MATERIAL PROVIDED START

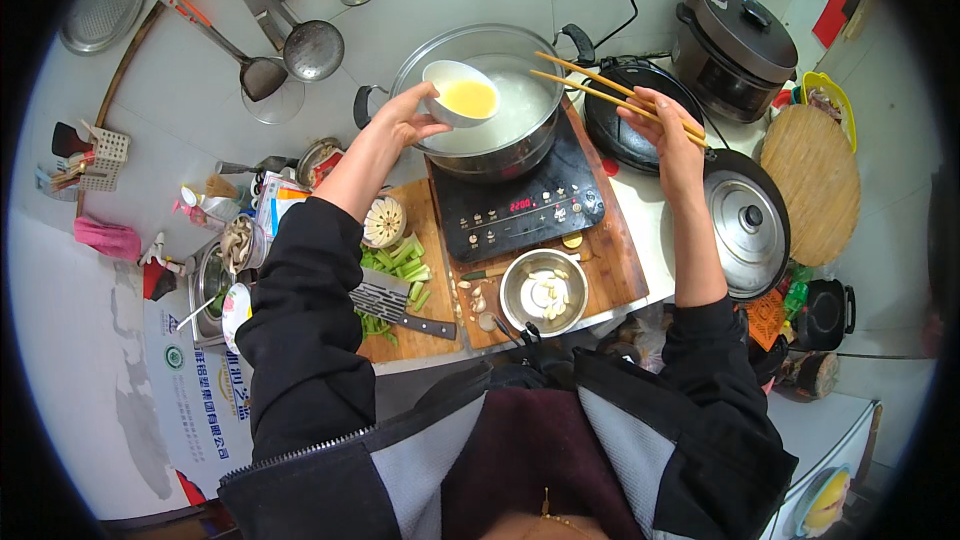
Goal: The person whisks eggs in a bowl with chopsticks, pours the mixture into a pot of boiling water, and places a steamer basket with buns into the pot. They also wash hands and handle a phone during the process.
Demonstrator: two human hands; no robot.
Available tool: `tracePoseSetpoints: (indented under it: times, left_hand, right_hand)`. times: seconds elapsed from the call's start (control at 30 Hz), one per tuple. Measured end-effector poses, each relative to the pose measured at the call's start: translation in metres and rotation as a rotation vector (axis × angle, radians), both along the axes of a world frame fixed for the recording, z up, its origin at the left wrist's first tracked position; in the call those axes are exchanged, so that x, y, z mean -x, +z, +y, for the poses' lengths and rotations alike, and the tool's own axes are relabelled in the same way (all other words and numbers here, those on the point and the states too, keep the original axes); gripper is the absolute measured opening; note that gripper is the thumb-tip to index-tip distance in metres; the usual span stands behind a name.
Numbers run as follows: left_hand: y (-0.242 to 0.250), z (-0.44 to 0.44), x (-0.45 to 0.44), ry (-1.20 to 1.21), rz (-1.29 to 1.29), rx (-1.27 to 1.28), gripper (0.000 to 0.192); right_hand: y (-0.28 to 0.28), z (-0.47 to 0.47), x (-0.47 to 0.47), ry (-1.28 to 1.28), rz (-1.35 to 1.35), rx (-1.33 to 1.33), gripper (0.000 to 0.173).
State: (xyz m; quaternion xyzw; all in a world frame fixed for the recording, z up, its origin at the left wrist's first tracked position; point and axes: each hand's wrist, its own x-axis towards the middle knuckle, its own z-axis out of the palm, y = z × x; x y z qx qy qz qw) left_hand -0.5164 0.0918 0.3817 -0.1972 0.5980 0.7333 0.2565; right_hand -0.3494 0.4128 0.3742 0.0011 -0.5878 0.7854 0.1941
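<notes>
My left hand (411, 118) grips the rim of a small white bowl (459, 118) that is tilted over a large steel pot (487, 160). Yellow liquid (469, 98), which looks like beaten egg, lies in the bowl. Whitish liquid (525, 90) fills the pot, partly veiled by steam. A pair of wooden chopsticks (592, 86) is held in my right hand (664, 124), their tips over the pot's right side. Under the pot is a black induction cooktop (517, 219) with its red display lit.
A cleaver (397, 305) lies on chopped green stalks (401, 264) at the left cutting board. A steel bowl (544, 292) holds peeled garlic cloves, with a knife (486, 271) behind it. To the right are a black electric pan (630, 120), a lidded wok (742, 225) and an electric pressure cooker (735, 52).
</notes>
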Motion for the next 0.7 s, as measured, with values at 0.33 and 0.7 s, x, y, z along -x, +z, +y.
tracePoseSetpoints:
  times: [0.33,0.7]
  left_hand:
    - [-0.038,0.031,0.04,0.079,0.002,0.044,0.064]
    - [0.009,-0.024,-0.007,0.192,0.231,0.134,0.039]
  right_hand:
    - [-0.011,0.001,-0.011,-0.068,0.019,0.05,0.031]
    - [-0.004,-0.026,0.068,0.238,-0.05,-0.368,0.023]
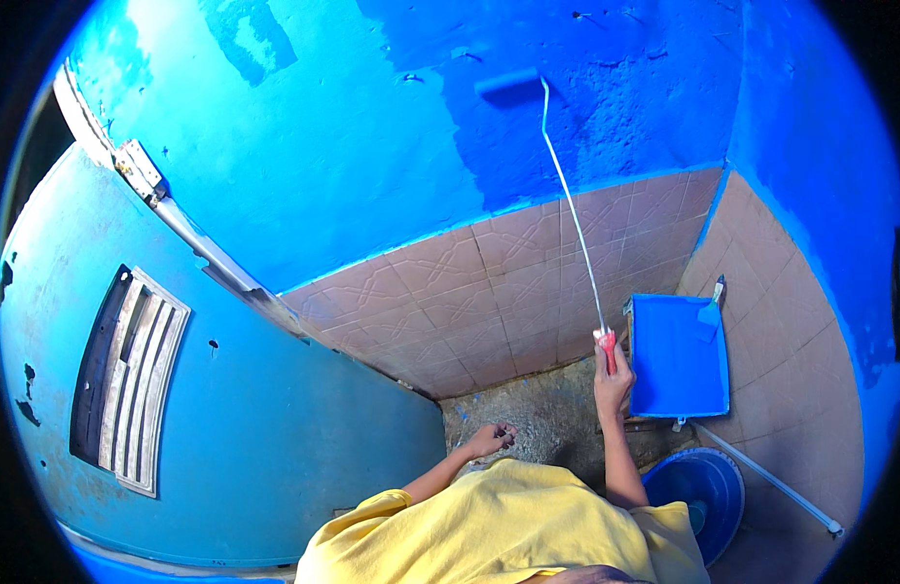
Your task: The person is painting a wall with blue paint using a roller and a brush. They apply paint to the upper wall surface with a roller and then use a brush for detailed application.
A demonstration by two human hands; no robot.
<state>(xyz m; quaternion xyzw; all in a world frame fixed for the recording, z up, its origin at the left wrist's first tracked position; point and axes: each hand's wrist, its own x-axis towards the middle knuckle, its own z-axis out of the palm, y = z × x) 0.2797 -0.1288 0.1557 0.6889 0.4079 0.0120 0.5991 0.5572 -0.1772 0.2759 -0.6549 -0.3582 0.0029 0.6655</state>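
Observation:
My right hand [613, 383] is closed around the red handle of a long-framed paint roller [510, 86]. The roller's blue sleeve lies against the wall, where darker blue paint meets lighter blue. At the lower centre, my left hand [494, 439] is held low in front of my yellow shirt with its fingers curled; whether anything is in it cannot be told. Right of my right hand is a paint tray [680, 358] coated in bright blue. A paintbrush [711, 310] with blue on it rests at the tray's upper right edge.
A blue plastic tub [734, 504] stands below the tray, with a white pipe [771, 478] beside it. Brownish tiles [450, 292] cover the lower walls. On the left is a teal door [275, 438] with a slatted vent [147, 387]. Nails stick out of the upper wall.

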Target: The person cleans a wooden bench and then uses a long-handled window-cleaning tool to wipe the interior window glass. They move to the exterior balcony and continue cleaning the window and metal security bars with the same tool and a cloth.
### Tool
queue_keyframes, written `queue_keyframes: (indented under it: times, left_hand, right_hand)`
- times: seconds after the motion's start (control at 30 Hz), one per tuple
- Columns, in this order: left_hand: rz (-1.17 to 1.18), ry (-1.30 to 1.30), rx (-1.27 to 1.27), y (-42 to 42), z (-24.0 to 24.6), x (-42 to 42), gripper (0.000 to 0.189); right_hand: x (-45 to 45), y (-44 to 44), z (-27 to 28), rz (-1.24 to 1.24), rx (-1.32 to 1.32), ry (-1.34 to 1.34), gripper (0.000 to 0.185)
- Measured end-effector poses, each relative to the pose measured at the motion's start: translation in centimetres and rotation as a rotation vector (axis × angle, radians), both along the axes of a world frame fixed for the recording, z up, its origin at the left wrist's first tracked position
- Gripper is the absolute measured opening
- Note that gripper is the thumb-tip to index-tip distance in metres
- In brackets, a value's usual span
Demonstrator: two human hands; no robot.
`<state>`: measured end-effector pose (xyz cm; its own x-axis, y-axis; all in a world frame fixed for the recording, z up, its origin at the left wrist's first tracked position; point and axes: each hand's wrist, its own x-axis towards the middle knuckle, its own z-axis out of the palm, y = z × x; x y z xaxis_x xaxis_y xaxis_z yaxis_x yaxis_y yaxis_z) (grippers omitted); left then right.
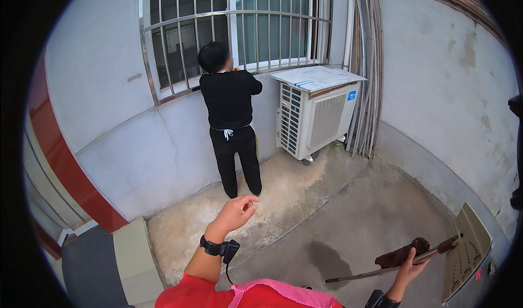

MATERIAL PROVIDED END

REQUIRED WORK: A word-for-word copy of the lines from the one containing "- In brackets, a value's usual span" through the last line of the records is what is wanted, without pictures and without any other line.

WRITTEN ANSWER:
- In brackets, a value's usual span
Demonstrator: two human hands; no robot.
`<state>`: measured end-effector pose (xyz cm; its own x-axis, y-axis; all in a world frame fixed for the recording, z up, its origin at the left wrist's first tracked position; point and axes: each hand's wrist, its own x-axis towards the middle knuckle, its own z-axis out of the palm, y = z × x; x y z xaxis_x xaxis_y xaxis_z yaxis_x yaxis_y yaxis_z) (grippers omitted); left then right.

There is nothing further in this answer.